■ **WHAT TO DO**: Quote each line of the material verbatim, without the pictures.

■ **INFORMATION PROVIDED**:
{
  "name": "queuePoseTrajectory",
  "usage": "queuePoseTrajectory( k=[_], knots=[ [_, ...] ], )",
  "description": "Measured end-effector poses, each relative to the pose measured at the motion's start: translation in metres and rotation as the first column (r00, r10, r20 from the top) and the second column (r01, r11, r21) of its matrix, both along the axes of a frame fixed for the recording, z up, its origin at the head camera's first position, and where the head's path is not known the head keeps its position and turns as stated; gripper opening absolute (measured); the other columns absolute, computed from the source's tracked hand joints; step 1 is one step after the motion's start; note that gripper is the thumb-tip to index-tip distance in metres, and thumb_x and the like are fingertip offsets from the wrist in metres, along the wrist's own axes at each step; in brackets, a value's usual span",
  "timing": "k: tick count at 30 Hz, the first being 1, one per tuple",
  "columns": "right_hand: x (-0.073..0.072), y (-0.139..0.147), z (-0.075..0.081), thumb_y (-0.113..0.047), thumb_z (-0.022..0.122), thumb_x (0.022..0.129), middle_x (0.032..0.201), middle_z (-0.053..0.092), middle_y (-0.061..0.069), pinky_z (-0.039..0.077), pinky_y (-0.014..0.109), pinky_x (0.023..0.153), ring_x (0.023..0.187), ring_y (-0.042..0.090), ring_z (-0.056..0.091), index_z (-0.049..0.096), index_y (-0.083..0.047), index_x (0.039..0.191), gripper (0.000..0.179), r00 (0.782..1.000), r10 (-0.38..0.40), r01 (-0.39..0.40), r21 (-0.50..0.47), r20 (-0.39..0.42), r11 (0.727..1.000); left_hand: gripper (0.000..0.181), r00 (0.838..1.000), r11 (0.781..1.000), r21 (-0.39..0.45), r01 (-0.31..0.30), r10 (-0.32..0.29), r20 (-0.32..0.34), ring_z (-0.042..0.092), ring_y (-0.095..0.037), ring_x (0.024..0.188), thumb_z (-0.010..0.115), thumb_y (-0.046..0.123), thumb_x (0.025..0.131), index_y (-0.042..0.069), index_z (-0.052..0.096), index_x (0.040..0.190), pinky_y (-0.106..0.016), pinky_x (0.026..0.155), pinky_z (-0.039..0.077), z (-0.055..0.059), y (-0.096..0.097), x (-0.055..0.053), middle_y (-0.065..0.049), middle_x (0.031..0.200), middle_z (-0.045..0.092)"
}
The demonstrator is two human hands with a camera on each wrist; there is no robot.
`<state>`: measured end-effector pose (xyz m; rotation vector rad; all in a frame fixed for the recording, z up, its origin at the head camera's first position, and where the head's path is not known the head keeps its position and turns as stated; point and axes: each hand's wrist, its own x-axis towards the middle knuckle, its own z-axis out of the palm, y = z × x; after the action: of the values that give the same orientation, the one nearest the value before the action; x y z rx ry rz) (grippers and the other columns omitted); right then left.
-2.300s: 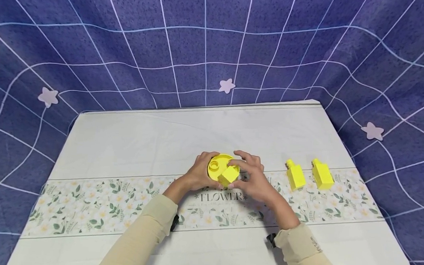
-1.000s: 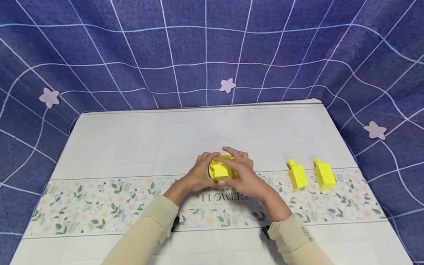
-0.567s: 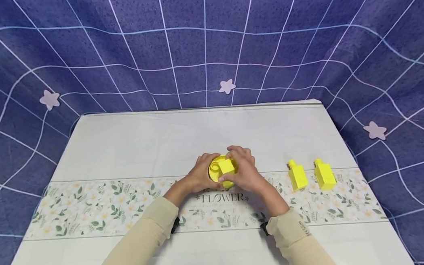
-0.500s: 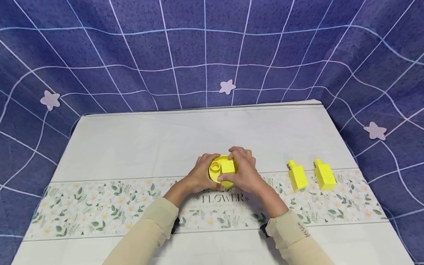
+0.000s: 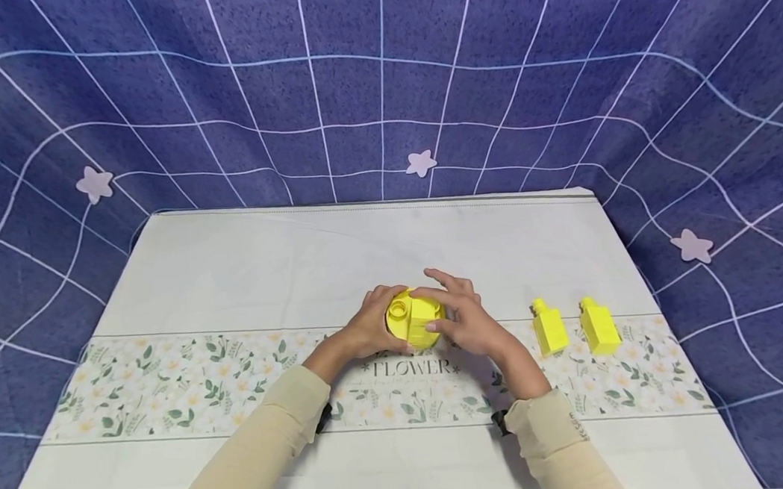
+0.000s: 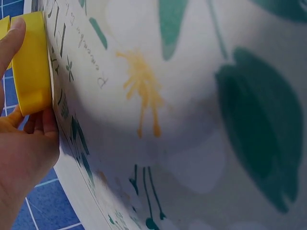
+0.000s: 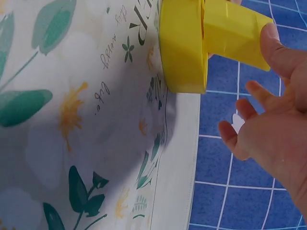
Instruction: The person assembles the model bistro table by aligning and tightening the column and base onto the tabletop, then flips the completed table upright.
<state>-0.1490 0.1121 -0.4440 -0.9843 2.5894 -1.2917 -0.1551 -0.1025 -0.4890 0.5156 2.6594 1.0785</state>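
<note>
A round, shallow yellow base (image 5: 396, 330) with a raised rim lies on the tabletop. My left hand (image 5: 365, 325) grips it around its left side, thumb at the near edge. Inside the rim, on the left, is a small ring-shaped socket (image 5: 398, 309). A yellow rectangular block (image 5: 424, 311) stands up from the right part of the base. My right hand (image 5: 469, 320) has its thumb on the block's near right side and its index finger across the far side. In the right wrist view, the thumb touches the block (image 7: 235, 34) near its outer end, other fingers apart from it.
Two yellow blocks with threaded necks (image 5: 551, 330) (image 5: 600, 328) lie to the right of my right hand. A white tablecloth (image 5: 262, 266) with a floral band covers the table. Behind it hangs a blue gridded curtain (image 5: 347, 92) with pale stars.
The block, earlier tilted over the base, now stands squarely on its right part. My right hand has shifted its grip several times, its fingers now more spread. My left hand stays on the base.
</note>
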Motion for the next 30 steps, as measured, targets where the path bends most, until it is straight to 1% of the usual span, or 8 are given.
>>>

■ **TASK RESPONSE**:
{
  "name": "queuePoseTrajectory",
  "usage": "queuePoseTrajectory( k=[_], knots=[ [_, ...] ], )",
  "description": "Measured end-effector poses, each relative to the pose measured at the motion's start: translation in metres and rotation as the first column (r00, r10, r20 from the top) and the second column (r01, r11, r21) of its matrix, both along the axes of a frame fixed for the recording, z up, its origin at the head camera's first position, and where the head's path is not known the head keeps its position and turns as stated; gripper opening absolute (measured); the other columns absolute, computed from the source's tracked hand joints; step 1 is one step after the motion's start; note that gripper is the thumb-tip to index-tip distance in metres, and thumb_x and the like are fingertip offsets from the wrist in metres, along the wrist's own axes at each step; in brackets, a value's usual span",
  "timing": "k: tick count at 30 Hz, the first being 1, one per tuple",
  "columns": "right_hand: x (-0.073..0.072), y (-0.139..0.147), z (-0.075..0.081), thumb_y (-0.113..0.047), thumb_z (-0.022..0.122), thumb_x (0.022..0.129), middle_x (0.032..0.201), middle_z (-0.053..0.092), middle_y (-0.061..0.069), pinky_z (-0.039..0.077), pinky_y (-0.014..0.109), pinky_x (0.023..0.153), ring_x (0.023..0.187), ring_y (-0.042..0.090), ring_z (-0.056..0.091), index_z (-0.049..0.096), index_y (-0.083..0.047), index_x (0.039..0.191), gripper (0.000..0.179), r00 (0.782..1.000), r10 (-0.38..0.40), r01 (-0.39..0.40), r21 (-0.50..0.47), r20 (-0.39..0.42), r11 (0.727..1.000); left_hand: gripper (0.000..0.181), r00 (0.838..1.000), r11 (0.781..1.000), r21 (-0.39..0.45), r01 (-0.31..0.30), r10 (-0.32..0.29), r20 (-0.32..0.34), ring_z (-0.042..0.092), ring_y (-0.095..0.037), ring_x (0.024..0.188), thumb_z (-0.010..0.115), thumb_y (-0.046..0.123), thumb_x (0.025..0.131), index_y (-0.042..0.069), index_z (-0.052..0.096), index_x (0.040..0.190), pinky_y (-0.106..0.016), pinky_x (0.026..0.155), pinky_z (-0.039..0.077), z (-0.055..0.059), y (-0.096..0.097), x (-0.055..0.053), middle_y (-0.065..0.049), middle_x (0.031..0.200), middle_z (-0.045..0.092)"
}
The demonstrator is two human hands with a camera on each wrist; there is no robot.
`<state>`: measured end-effector pose (xyz m; rotation vector rad; all in a frame fixed for the recording, z up, its origin at the head camera's first position, and where the head's path is not known the head keeps its position and turns as stated; point and axes: each hand's wrist, its own x-axis towards the middle knuckle, its own z-axis out of the palm, y = z × x; after the action: of the values that give the same orientation, the one nearest the value before the action; x y z rx ry rz) (grippers and the other columns omitted); right then left.
-2.300s: 
-1.000s: 
-0.567s: 
-0.500s: 
+0.000s: 
+0.000s: 
+0.000s: 
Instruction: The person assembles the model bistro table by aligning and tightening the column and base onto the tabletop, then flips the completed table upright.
<state>-0.1490 0.1121 -0.4440 -0.9843 2.5894 -1.2917 -0.1551 -0.1025 -0.4890 0.5156 2.6594 1.0785</state>
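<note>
A round, shallow yellow base (image 5: 396, 330) with a raised rim lies on the tabletop. My left hand (image 5: 365, 325) grips it around its left side, thumb at the near edge. Inside the rim, on the left, is a small ring-shaped socket (image 5: 398, 309). A yellow rectangular block (image 5: 424, 311) stands up from the right part of the base. My right hand (image 5: 469, 320) has its thumb on the block's near right side and its index finger across the far side. In the right wrist view, the thumb touches the block (image 7: 235, 34) near its outer end, other fingers apart from it.
Two yellow blocks with threaded necks (image 5: 551, 330) (image 5: 600, 328) lie to the right of my right hand. A white tablecloth (image 5: 262, 266) with a floral band covers the table. Behind it hangs a blue gridded curtain (image 5: 347, 92) with pale stars.
The block, earlier tilted over the base, now stands squarely on its right part. My right hand has shifted its grip several times, its fingers now more spread. My left hand stays on the base.
</note>
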Motion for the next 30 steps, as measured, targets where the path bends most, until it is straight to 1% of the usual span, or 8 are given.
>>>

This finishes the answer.